* _YOUR ASSIGNMENT_: Print the listing exactly, but only as far as the line containing "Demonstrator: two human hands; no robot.". The first line and that line are both included.

⁂

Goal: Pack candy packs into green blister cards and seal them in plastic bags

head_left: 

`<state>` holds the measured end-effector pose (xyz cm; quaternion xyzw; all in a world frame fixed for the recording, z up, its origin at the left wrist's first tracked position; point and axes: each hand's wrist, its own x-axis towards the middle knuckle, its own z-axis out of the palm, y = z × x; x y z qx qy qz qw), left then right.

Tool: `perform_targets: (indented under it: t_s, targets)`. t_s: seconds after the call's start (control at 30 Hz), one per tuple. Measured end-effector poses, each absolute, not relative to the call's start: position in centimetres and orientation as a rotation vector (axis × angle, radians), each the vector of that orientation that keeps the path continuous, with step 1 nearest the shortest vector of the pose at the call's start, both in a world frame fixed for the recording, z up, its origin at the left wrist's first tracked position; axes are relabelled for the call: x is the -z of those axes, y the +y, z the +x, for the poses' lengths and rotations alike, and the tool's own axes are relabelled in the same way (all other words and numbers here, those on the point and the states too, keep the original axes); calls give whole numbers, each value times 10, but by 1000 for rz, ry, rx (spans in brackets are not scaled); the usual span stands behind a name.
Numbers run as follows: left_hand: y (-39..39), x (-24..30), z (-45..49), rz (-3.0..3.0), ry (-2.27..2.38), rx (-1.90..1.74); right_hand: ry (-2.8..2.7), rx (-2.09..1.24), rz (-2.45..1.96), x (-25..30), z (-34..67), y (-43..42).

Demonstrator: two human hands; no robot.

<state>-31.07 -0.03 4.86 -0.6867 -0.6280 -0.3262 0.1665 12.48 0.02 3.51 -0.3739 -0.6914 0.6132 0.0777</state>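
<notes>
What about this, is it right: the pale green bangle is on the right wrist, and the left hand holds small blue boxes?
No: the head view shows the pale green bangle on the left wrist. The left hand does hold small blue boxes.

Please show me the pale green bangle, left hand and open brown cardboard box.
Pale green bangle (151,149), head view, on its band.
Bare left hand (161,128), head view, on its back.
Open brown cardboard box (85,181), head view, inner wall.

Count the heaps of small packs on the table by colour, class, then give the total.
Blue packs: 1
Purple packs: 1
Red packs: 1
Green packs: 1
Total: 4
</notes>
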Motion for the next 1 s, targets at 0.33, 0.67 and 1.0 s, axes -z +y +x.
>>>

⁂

* _PROBLEM SOLUTION_:
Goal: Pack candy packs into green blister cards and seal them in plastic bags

head_left: 

`<state>` holds the measured end-effector pose (xyz cm; quaternion xyzw; all in a world frame fixed for the recording, z up, its origin at the left wrist's first tracked position; point and axes: each hand's wrist, its own x-axis towards the middle knuckle, its own z-axis out of the palm, y = z × x; x y z qx qy qz qw), left then right.

Tool: `perform_targets: (indented under it: t_s, targets)`. t_s: seconds after the call's start (control at 30 Hz), one per tuple. Measured end-effector poses, each absolute, not relative to the call's start: position in centimetres and orientation as a rotation vector (axis × angle, radians), each the vector of that orientation that keeps the path continuous, with step 1 nearest the shortest vector of the pose at the call's start, both in a world frame fixed for the recording, z up, its origin at the left wrist's first tracked position; axes are relabelled for the call: x is the -z of those axes, y the +y, z the +x, for the poses' lengths and rotations alike, and the tool's own axes are relabelled in the same way (all other words and numbers here, those on the point and the states too, keep the original axes); calls give whole numbers, each value times 10, but by 1000 for rz, ry, rx (spans in brackets are not scaled); the usual span stands behind a name.
Numbers run as follows: left_hand: y (-39..39), x (-24..30), z (-45..49), rz (-3.0..3.0), ry (-2.27..2.38), rx (-1.90..1.74); right_hand: ry (-2.8..2.7), rx (-2.09..1.24), rz (-2.45..1.96), x (-25..30), z (-34..67), y (-43..42).

Demonstrator: two human hands; no robot.

The response is complete as it stands.